I would like each line of the data that holds the word "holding" copied out.

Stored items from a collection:
↓↓↓
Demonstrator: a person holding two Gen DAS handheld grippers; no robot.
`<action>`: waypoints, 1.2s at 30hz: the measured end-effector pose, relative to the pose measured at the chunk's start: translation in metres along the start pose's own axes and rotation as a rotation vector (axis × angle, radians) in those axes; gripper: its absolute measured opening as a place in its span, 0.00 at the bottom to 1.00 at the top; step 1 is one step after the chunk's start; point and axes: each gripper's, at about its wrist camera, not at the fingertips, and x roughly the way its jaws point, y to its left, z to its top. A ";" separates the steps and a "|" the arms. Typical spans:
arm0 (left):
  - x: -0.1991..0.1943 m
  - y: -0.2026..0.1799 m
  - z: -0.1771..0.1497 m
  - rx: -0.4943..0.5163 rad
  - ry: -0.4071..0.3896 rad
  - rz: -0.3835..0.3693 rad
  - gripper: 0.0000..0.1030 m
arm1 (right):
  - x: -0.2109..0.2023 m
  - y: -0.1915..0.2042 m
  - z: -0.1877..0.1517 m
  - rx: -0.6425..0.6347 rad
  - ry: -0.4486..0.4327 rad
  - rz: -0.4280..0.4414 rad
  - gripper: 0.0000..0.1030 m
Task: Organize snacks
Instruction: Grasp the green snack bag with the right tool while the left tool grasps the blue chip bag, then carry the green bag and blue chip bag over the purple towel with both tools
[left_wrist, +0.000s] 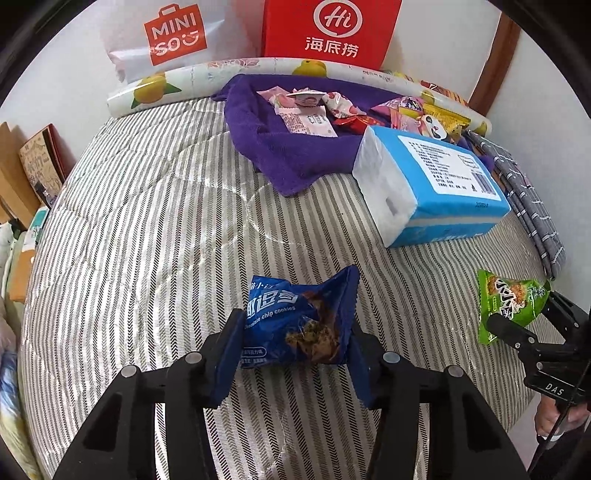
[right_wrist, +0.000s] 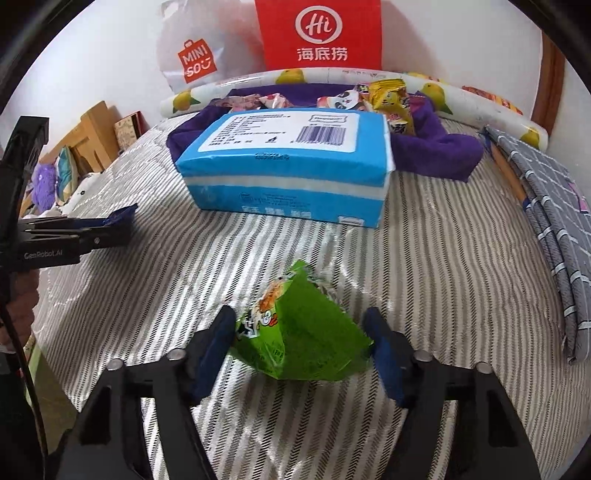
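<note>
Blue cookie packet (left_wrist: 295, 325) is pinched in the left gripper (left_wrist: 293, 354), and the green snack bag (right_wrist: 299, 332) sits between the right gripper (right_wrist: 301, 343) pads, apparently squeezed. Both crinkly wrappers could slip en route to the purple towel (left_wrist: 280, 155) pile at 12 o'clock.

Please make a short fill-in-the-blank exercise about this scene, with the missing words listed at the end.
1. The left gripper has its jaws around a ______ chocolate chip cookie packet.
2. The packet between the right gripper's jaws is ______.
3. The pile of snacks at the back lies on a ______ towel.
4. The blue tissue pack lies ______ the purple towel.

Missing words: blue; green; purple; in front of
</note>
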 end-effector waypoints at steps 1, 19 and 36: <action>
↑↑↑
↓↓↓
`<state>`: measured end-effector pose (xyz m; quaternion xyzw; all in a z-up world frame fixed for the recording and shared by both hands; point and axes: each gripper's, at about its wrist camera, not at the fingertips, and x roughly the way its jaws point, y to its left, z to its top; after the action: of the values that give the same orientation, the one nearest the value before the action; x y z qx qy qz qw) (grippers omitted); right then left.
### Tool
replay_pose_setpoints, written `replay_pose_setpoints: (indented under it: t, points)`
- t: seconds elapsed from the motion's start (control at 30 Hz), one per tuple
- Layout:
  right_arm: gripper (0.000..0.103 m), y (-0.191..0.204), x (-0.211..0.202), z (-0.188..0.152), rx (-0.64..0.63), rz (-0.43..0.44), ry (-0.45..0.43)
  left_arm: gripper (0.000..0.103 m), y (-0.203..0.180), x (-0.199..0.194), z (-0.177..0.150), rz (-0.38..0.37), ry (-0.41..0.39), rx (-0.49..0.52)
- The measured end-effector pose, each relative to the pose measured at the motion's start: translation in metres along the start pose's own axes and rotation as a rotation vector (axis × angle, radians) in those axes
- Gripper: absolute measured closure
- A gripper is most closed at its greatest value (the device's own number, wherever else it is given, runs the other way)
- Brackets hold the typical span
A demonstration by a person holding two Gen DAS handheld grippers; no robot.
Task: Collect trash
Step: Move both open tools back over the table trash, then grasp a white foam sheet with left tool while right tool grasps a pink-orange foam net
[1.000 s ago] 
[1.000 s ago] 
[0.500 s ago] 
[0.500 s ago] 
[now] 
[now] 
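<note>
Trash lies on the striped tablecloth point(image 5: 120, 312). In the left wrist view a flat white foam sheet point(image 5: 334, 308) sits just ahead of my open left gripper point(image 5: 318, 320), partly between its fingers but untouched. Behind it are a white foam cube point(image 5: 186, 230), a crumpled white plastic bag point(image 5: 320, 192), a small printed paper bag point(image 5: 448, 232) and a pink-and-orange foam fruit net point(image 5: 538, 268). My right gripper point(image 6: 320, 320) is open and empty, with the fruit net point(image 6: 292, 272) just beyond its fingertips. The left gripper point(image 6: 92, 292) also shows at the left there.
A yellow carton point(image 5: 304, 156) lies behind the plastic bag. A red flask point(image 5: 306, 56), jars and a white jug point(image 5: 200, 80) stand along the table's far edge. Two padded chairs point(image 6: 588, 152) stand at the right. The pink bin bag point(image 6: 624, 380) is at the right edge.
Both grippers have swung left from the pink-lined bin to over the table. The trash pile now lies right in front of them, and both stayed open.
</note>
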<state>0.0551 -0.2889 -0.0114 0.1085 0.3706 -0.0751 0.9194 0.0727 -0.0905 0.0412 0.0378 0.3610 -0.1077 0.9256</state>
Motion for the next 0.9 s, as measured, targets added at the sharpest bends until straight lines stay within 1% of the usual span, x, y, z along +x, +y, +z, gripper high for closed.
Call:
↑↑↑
» **OUTPUT BELOW**
Demonstrator: a person holding two Gen DAS handheld grippers; no robot.
A demonstration by a person holding two Gen DAS handheld grippers; no robot.

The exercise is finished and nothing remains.